Spiders are the most specious group of venomous animals on the planet, and arguably the most successful terrestrial predators, except for perhaps predatory beetles (King and Hardy, 2013). Currently, there are over 50,000 described species with estimates that the total number may be closer to 120,000 species, and records of spider-like creatures date back 380 million years (Garrison et al., 2016). Attercopus fimbriunguis is a species of prehistoric spider-like creature and is known from a Devonian-aged fossil. It had many spider features, such as the ability to produce silk, but possessed no true spinnerets and possessed a tail-like appendage, not dissimilar to the modern-day whip spiders (Coddington, 1991). Whilst not a spider, it does show how far back spider ancestry goes. Spiders (Araneae) are one of the eleven orders of the invertebrate class Arachnida, which also includes the scorpions (Scorpiones), harvestmen (Opiliones), ticks and mites (Acari) and more (Ubick et al., 2005). Arachnids are Arthropods and sit within the subphylum Chelicerata.
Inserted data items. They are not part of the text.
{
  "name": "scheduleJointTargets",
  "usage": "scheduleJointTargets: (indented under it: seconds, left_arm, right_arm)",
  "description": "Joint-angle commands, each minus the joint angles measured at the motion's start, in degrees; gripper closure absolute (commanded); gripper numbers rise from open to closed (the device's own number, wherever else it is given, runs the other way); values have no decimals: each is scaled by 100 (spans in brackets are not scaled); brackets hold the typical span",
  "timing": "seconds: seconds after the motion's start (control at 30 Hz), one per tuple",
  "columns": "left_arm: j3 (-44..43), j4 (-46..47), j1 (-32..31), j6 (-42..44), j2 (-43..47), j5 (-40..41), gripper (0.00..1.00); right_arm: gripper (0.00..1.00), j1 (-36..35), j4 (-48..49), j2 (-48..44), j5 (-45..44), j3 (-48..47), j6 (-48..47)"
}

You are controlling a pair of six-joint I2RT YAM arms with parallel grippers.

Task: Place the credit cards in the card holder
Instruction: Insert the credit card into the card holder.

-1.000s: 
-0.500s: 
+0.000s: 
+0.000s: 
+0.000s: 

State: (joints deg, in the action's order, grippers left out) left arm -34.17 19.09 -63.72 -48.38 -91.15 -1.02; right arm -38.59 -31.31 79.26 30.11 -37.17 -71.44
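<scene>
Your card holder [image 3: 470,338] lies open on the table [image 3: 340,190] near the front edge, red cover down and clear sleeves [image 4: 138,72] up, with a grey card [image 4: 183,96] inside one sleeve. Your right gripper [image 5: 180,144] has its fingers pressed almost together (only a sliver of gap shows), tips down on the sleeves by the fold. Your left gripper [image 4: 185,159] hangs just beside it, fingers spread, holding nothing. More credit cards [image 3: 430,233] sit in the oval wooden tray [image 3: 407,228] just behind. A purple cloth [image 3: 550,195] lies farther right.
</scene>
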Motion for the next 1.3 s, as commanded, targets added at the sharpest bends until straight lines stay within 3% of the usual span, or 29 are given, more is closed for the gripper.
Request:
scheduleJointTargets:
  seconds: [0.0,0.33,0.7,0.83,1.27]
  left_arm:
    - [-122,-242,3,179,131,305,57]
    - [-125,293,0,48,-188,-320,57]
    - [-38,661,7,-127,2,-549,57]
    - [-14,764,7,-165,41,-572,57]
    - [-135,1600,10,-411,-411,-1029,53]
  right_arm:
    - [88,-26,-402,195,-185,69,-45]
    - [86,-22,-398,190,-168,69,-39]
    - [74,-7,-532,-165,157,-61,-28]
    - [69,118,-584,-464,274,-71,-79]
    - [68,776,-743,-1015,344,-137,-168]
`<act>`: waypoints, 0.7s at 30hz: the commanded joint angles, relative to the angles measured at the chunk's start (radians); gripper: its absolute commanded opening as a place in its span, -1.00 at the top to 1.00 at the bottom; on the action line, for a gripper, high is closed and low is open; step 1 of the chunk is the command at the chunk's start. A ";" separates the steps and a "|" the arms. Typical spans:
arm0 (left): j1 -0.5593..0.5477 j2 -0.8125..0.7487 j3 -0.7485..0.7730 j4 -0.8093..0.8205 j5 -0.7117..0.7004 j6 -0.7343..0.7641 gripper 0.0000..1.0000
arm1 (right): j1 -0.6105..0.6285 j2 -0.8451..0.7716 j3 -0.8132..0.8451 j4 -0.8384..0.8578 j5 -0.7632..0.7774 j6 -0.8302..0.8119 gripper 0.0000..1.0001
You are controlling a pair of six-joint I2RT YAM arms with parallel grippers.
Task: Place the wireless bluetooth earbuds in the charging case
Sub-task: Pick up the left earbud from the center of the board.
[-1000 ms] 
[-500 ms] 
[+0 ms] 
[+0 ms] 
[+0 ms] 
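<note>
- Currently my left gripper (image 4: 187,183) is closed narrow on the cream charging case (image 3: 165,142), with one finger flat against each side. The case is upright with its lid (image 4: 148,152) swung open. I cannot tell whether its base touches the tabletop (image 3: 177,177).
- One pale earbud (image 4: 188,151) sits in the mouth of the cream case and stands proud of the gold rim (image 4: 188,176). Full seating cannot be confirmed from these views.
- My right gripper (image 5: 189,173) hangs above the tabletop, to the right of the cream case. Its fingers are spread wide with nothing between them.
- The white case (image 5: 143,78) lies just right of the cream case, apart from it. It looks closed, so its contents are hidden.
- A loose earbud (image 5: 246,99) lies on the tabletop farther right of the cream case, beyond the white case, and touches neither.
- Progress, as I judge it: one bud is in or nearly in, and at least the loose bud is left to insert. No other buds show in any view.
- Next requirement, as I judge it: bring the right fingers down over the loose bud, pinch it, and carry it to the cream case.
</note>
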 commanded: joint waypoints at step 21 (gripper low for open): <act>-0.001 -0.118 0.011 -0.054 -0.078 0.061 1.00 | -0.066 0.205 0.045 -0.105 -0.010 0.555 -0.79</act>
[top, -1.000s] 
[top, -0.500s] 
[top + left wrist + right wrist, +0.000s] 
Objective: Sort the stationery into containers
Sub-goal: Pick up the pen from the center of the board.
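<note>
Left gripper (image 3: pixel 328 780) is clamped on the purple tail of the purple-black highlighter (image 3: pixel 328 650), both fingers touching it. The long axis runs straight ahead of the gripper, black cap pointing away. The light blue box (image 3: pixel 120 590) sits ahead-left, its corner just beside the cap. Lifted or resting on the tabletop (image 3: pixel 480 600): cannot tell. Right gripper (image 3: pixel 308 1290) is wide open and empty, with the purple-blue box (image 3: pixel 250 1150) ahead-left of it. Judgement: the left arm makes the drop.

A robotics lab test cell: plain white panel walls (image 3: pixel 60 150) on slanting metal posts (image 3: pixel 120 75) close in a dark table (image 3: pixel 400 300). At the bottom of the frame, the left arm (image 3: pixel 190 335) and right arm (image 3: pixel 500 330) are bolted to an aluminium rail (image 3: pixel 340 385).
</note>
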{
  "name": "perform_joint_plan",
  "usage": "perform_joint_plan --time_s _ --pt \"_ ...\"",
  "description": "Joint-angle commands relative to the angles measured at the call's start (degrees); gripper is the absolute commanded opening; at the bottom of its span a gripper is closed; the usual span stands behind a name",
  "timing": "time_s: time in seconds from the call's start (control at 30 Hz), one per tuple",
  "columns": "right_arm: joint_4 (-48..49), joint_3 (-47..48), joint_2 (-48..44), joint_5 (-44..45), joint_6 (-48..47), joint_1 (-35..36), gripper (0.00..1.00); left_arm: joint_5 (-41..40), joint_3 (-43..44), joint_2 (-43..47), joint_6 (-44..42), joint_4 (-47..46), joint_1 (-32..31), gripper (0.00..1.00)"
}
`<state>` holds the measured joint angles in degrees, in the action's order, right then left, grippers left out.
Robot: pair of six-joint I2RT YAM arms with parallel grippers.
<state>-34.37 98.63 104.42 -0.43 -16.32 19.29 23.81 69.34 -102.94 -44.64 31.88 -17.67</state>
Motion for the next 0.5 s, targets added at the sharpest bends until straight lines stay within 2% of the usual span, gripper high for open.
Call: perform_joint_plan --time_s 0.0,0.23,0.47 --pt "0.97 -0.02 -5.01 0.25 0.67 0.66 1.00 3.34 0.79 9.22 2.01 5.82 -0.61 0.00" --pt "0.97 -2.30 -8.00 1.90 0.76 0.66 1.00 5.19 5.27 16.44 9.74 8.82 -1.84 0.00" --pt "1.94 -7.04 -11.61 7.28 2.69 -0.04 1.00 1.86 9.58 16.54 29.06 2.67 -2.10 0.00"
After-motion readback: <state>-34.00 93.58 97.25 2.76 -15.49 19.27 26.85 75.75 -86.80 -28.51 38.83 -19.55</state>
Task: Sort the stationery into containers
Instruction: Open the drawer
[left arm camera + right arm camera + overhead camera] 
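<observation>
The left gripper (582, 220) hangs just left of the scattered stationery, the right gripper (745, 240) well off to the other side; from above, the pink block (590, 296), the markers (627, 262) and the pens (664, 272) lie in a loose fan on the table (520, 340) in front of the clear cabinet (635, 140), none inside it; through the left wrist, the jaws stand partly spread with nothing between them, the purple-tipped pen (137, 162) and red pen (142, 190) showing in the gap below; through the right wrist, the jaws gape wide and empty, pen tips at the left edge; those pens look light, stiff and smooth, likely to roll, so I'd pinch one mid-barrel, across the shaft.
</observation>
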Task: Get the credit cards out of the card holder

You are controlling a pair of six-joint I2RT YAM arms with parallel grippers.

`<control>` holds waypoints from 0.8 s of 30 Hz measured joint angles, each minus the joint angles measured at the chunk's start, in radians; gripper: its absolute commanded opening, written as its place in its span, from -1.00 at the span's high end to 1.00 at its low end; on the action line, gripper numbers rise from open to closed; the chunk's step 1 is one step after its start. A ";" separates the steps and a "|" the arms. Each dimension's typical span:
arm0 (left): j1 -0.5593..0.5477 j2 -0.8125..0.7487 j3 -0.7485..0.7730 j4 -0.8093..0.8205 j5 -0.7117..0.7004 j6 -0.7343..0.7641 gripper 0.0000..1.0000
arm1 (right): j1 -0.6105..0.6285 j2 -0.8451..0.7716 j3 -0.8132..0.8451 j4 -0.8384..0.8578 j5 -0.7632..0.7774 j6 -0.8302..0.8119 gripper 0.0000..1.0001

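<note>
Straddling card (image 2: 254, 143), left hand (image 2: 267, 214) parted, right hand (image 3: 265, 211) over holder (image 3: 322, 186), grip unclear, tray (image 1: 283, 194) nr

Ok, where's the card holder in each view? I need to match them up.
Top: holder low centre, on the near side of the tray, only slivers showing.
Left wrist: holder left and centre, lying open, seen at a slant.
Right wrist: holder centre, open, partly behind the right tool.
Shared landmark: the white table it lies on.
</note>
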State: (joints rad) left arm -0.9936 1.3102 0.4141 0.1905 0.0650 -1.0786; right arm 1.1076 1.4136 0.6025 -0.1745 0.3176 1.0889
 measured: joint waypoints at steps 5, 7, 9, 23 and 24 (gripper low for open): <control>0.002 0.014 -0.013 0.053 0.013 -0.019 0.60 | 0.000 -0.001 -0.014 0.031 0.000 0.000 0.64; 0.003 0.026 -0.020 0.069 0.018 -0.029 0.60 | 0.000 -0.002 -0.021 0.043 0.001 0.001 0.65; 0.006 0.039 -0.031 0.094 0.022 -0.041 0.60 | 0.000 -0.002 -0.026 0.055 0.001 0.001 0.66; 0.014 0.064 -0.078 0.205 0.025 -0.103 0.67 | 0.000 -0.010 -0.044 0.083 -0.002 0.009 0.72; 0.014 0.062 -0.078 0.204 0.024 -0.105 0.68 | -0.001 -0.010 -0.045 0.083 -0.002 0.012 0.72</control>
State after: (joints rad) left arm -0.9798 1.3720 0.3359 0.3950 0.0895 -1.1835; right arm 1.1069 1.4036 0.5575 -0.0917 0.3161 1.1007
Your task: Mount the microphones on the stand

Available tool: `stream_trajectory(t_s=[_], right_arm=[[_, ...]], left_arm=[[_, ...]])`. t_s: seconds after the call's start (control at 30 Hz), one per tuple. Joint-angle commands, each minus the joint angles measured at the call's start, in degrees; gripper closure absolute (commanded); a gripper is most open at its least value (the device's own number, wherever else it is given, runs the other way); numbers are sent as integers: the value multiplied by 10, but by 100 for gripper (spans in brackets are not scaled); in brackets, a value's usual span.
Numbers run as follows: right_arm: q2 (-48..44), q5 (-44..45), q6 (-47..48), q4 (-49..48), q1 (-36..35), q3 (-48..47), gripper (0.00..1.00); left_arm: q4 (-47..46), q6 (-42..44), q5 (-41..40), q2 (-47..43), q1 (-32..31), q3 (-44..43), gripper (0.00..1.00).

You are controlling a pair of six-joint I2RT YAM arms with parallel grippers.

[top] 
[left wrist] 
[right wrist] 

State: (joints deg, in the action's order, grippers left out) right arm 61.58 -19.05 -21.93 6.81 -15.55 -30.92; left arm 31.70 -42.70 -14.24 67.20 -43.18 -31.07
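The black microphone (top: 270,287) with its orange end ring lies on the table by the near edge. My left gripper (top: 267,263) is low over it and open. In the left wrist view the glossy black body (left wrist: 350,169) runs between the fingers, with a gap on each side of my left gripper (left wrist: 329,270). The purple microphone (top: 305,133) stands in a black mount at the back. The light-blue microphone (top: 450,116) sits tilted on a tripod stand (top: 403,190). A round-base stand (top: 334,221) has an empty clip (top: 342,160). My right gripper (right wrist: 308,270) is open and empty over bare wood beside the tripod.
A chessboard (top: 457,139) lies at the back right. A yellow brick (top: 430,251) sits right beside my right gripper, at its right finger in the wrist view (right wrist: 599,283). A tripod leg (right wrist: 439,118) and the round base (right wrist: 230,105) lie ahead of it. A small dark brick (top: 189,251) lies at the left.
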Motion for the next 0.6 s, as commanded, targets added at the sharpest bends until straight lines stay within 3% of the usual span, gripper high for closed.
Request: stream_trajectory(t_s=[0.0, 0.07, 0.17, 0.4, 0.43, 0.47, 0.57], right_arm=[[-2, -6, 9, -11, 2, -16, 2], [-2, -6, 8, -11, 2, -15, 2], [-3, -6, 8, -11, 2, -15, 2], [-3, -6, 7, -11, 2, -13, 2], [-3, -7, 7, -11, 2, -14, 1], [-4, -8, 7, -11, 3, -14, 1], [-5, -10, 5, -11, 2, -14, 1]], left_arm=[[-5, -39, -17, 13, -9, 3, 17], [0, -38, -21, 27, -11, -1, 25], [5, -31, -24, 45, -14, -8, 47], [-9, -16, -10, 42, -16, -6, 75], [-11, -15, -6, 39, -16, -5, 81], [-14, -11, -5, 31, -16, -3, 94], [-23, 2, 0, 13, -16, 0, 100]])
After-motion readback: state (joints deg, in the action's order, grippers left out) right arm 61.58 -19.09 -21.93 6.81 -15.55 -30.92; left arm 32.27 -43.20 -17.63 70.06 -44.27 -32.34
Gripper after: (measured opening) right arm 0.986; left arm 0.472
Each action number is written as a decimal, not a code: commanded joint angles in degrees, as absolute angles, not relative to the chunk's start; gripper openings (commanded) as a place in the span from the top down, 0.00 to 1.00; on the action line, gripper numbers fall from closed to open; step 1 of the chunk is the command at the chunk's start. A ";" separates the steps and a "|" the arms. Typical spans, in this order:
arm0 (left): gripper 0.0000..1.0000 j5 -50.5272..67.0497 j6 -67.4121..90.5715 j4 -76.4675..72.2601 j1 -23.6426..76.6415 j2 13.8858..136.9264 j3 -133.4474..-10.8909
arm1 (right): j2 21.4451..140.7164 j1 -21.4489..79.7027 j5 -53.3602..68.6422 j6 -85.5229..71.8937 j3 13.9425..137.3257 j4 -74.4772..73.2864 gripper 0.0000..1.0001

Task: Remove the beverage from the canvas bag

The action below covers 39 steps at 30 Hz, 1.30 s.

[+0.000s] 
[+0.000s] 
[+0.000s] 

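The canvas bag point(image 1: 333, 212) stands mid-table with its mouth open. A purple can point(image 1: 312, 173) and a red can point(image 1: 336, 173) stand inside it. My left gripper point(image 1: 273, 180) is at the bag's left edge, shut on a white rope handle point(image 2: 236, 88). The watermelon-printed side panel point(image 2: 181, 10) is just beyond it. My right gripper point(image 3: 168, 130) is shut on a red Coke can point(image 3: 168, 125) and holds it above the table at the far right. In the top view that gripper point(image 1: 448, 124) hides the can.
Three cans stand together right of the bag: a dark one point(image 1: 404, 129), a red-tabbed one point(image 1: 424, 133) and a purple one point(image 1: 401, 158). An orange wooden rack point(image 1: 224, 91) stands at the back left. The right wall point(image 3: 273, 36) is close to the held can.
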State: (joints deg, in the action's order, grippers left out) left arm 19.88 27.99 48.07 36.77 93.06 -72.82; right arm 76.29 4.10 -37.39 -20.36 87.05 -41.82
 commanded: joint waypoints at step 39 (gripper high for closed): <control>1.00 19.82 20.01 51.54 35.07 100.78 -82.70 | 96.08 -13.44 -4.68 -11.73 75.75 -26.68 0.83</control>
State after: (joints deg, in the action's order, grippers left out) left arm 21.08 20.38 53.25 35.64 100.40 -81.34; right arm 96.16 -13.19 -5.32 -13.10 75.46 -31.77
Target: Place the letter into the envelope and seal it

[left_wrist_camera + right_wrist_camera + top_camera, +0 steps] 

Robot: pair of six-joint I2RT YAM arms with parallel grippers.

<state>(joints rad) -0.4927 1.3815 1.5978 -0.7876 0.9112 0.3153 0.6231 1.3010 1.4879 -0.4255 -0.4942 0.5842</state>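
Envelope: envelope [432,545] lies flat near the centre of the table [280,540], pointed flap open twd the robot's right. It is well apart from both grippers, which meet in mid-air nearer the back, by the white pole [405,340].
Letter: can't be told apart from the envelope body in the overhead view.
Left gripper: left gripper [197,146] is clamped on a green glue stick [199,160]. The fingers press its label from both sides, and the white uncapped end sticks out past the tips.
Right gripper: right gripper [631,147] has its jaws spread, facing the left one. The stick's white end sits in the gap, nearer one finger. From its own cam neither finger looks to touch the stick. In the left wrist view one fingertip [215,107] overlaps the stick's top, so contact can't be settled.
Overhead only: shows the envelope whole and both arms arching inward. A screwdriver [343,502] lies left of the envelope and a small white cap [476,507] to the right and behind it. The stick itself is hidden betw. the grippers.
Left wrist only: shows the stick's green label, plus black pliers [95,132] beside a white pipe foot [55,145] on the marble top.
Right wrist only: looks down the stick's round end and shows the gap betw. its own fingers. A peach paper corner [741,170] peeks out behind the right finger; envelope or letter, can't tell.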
Living spiders are divided into two main groups, the Mygalomorphae and the Araneomorphae both of which possess a number key features that make them spiders, including:
- spinnerets at the end of the abdomen
- eight legs
- fangs and two body segments (Ubick et al., 2005)
Tarantulas belong to the group Mygalomorphae, which contains most of the large, heavy-bodied spiders that are typically more primitive than the Araneomorph spiders and have several defining features. Mygalomorphs have the primitive Orthognath cheliceral position, meaning that their fangs point downwards, like those of snakes. Whereas, the Araneomorph spiders have a Labidognath cheliceral position where their fangs move side to side, like a pair of scissors (Figure 1).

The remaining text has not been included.